Determine how many of the lines below include "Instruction", then respond with that number and no other text.

** Opening RECORDS FOR THIS TASK block **

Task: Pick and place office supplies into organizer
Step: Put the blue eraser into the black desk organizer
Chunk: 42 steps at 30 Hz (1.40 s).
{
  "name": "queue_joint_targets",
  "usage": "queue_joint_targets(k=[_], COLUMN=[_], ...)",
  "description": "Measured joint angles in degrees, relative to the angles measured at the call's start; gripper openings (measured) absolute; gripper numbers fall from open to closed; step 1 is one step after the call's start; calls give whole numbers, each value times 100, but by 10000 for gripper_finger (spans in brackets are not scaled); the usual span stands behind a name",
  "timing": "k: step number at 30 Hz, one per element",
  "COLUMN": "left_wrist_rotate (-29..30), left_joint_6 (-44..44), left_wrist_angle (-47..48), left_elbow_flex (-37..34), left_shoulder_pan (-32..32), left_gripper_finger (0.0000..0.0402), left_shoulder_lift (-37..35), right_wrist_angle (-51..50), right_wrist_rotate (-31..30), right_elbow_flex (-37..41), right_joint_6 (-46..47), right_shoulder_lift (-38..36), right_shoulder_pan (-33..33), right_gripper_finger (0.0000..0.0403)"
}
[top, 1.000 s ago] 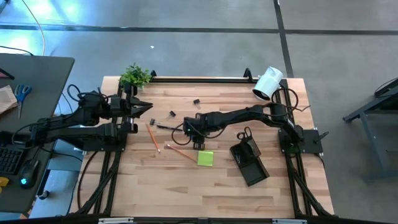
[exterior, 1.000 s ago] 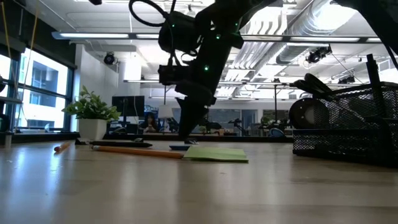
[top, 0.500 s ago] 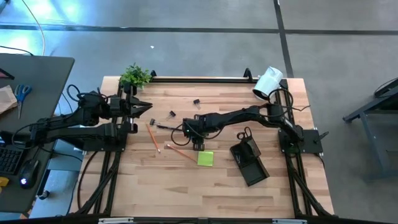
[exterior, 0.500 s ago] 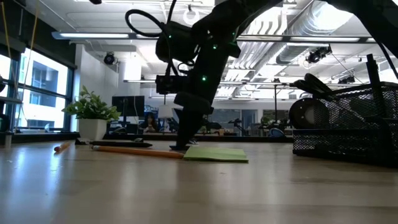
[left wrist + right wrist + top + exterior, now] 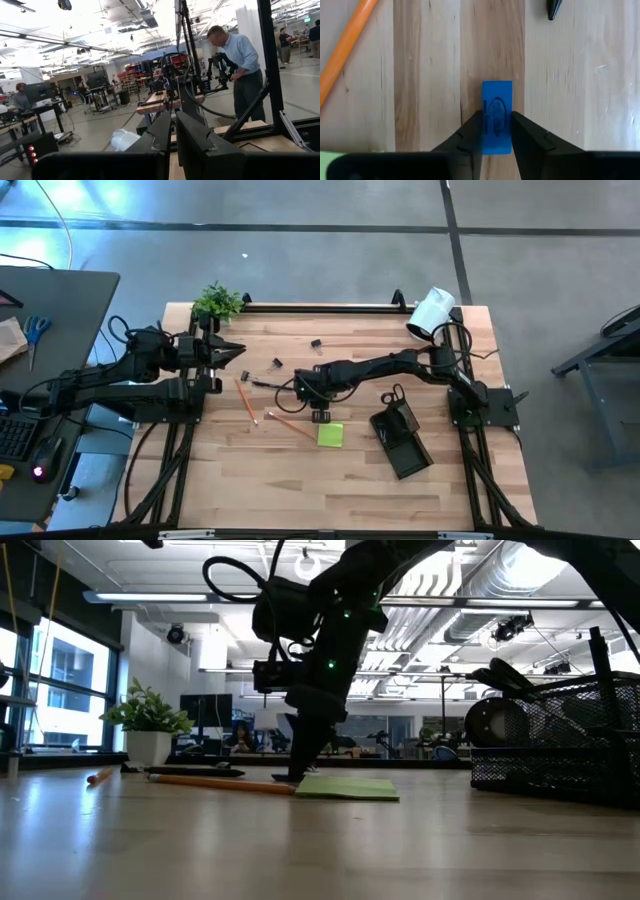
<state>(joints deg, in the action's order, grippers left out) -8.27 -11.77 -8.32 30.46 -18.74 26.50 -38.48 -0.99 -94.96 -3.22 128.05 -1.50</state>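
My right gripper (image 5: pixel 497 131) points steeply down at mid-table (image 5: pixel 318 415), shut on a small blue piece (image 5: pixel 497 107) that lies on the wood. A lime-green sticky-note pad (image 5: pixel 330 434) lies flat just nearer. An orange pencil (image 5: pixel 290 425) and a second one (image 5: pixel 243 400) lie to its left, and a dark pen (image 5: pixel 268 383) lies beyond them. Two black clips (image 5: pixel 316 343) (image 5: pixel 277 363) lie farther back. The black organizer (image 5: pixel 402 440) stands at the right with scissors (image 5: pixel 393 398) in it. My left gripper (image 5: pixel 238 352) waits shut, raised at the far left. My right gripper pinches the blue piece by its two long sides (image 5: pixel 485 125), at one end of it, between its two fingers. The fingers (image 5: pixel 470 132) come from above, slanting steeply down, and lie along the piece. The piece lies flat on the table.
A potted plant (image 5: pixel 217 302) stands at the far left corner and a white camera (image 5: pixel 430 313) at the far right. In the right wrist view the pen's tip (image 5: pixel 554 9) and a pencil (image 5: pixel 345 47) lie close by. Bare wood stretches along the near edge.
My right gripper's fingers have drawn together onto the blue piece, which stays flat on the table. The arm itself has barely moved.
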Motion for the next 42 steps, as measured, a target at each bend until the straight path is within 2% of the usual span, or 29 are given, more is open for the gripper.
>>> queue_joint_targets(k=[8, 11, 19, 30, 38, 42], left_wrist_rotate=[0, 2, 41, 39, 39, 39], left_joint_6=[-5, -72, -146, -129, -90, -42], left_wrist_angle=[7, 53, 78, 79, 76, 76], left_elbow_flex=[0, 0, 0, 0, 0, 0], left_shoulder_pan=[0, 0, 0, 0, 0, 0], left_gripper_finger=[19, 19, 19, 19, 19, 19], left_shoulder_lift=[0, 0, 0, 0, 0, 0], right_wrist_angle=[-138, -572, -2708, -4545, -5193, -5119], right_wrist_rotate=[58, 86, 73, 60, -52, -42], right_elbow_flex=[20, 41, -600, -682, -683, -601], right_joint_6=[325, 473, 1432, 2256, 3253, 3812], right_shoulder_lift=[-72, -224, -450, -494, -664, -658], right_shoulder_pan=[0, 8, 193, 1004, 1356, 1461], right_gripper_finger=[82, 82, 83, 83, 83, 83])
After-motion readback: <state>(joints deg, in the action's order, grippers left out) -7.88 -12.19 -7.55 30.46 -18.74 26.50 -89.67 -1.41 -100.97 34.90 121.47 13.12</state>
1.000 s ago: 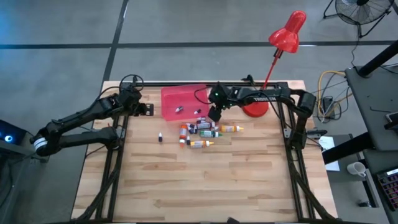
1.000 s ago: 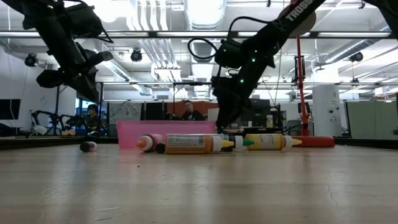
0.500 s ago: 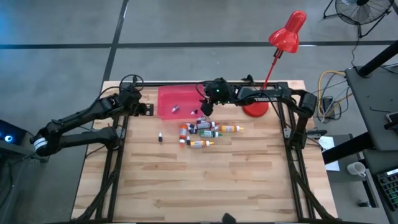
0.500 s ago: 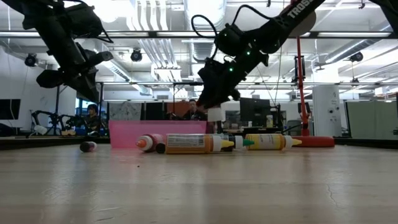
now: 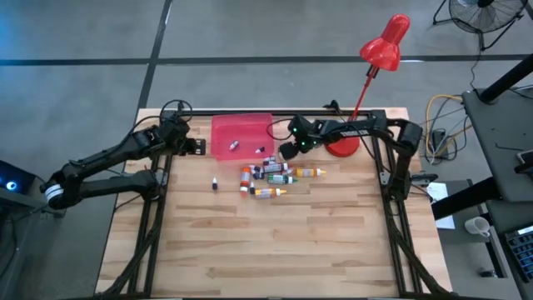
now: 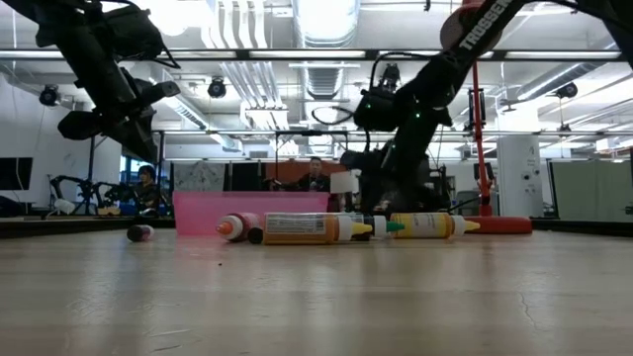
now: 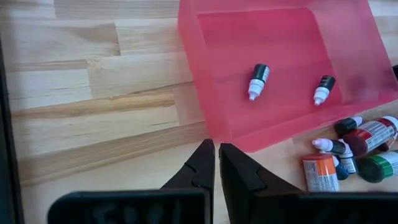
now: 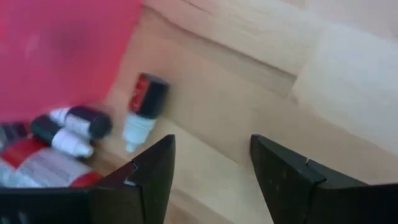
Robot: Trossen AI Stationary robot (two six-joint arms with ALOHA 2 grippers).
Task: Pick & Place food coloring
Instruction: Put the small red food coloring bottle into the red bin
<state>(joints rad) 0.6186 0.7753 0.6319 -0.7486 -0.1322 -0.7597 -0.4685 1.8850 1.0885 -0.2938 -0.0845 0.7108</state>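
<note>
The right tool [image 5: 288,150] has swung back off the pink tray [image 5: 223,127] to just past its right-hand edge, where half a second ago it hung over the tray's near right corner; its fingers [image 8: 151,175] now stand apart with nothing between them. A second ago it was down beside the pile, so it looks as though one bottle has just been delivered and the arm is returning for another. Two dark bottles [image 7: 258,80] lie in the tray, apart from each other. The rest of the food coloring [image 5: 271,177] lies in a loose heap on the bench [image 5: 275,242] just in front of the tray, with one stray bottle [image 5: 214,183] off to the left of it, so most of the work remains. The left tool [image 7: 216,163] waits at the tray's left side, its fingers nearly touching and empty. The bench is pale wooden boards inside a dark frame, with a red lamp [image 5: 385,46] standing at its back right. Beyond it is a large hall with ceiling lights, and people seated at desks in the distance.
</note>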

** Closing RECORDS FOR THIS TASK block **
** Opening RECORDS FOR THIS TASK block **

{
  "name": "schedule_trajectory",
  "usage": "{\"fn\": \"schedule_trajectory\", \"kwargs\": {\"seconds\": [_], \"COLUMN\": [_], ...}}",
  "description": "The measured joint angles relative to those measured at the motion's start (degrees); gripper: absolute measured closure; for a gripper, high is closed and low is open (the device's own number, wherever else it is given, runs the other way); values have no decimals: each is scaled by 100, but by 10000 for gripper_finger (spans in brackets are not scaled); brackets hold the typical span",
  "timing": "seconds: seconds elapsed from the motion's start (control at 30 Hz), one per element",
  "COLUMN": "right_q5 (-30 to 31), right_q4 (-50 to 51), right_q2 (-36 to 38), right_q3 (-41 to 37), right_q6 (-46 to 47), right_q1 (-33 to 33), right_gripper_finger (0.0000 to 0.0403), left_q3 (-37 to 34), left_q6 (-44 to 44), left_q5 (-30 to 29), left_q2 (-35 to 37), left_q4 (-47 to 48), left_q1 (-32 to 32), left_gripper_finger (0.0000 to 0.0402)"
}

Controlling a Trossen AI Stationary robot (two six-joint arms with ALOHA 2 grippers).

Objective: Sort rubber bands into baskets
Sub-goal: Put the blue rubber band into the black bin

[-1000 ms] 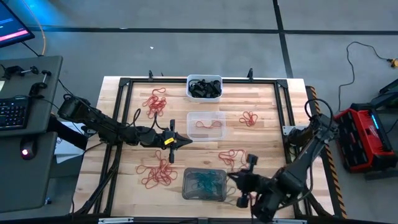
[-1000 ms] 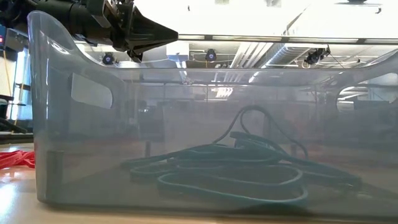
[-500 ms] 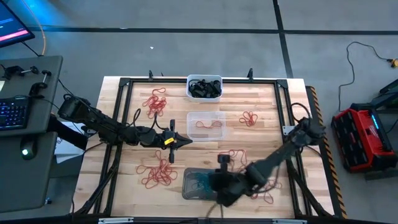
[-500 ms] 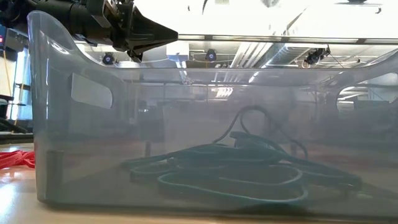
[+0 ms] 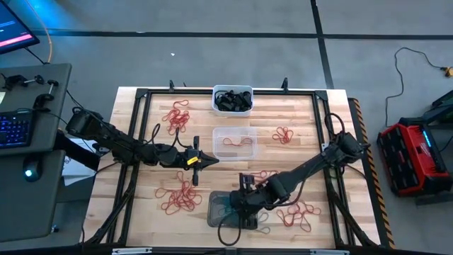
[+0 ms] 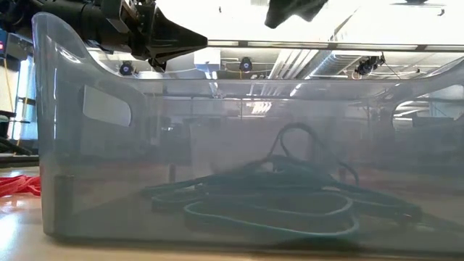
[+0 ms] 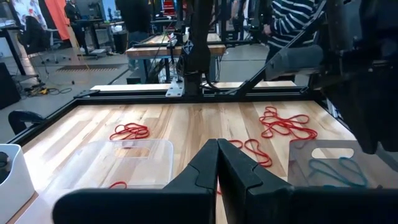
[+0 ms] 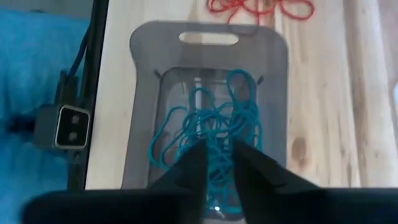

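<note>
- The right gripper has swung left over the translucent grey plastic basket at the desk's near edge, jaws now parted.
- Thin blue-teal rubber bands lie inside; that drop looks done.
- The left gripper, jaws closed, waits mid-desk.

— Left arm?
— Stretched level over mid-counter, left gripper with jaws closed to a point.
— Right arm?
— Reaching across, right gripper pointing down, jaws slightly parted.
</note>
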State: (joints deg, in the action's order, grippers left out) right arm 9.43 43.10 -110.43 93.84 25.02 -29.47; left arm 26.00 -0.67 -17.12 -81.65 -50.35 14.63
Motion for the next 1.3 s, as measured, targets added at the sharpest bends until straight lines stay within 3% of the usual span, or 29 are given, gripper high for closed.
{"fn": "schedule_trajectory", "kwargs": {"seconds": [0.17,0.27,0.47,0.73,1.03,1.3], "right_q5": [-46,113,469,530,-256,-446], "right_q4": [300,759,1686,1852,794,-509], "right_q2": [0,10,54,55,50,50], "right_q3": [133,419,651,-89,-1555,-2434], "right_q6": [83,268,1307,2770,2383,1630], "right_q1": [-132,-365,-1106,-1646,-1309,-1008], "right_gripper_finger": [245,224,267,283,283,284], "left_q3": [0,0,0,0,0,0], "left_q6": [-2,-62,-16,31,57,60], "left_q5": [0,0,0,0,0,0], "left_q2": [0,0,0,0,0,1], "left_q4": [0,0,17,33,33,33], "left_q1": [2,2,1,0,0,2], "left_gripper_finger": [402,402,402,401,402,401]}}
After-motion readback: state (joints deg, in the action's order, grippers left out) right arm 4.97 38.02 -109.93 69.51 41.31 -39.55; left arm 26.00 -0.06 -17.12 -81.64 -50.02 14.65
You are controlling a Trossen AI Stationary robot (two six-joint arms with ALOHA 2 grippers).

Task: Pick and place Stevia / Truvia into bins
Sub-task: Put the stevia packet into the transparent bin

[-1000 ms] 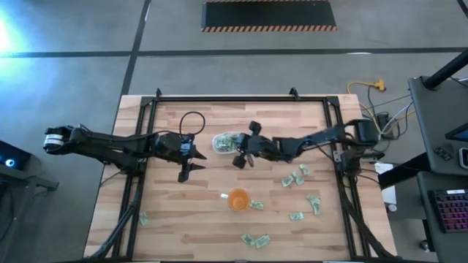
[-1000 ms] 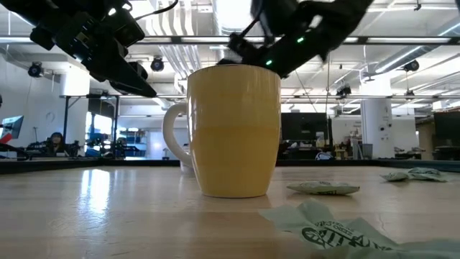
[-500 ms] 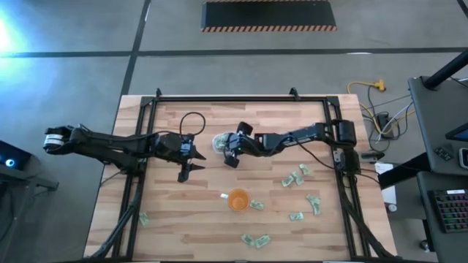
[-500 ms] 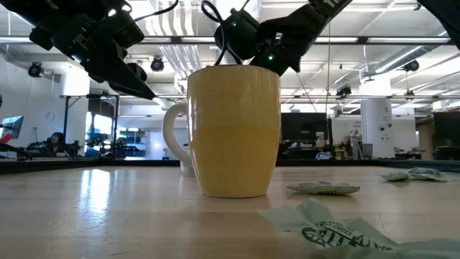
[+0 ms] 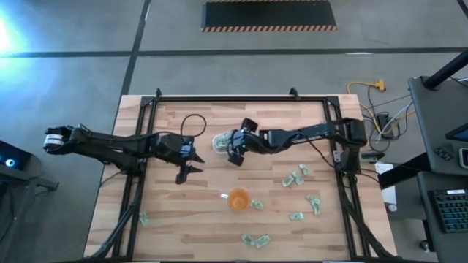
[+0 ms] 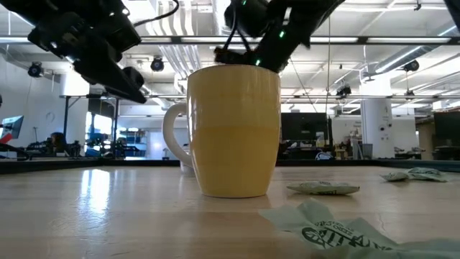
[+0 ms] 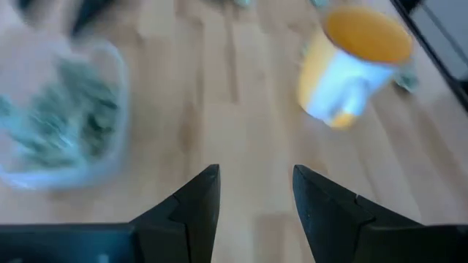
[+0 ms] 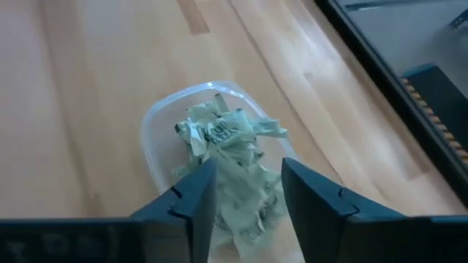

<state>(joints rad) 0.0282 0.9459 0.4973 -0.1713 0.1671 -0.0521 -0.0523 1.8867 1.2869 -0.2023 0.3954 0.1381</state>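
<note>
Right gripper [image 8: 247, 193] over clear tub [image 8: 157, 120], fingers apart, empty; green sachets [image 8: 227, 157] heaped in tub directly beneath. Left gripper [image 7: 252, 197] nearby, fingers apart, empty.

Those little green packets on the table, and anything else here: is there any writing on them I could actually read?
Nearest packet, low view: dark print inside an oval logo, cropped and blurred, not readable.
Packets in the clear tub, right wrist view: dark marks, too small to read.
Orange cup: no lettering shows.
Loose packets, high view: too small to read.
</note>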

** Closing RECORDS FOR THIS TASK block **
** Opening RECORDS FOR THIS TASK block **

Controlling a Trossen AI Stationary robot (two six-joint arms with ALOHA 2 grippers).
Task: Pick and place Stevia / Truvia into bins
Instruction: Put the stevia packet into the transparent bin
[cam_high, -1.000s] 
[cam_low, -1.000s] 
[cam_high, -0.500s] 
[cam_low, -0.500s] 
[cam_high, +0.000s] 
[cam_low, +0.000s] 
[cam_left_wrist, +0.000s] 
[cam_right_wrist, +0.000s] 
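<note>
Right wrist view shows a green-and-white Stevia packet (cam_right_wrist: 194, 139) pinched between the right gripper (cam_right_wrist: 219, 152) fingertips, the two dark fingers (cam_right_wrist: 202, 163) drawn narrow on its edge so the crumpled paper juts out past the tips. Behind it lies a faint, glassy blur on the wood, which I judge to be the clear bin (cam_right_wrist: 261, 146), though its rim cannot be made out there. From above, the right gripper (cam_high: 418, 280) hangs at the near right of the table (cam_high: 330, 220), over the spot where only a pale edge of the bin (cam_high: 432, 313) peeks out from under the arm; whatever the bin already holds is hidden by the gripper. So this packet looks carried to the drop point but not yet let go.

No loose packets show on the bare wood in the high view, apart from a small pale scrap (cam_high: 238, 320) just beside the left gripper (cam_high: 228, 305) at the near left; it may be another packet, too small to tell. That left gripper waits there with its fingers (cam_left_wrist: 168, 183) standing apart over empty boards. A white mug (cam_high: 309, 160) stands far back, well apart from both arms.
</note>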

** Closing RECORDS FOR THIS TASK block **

### YOUR SOLUTION
2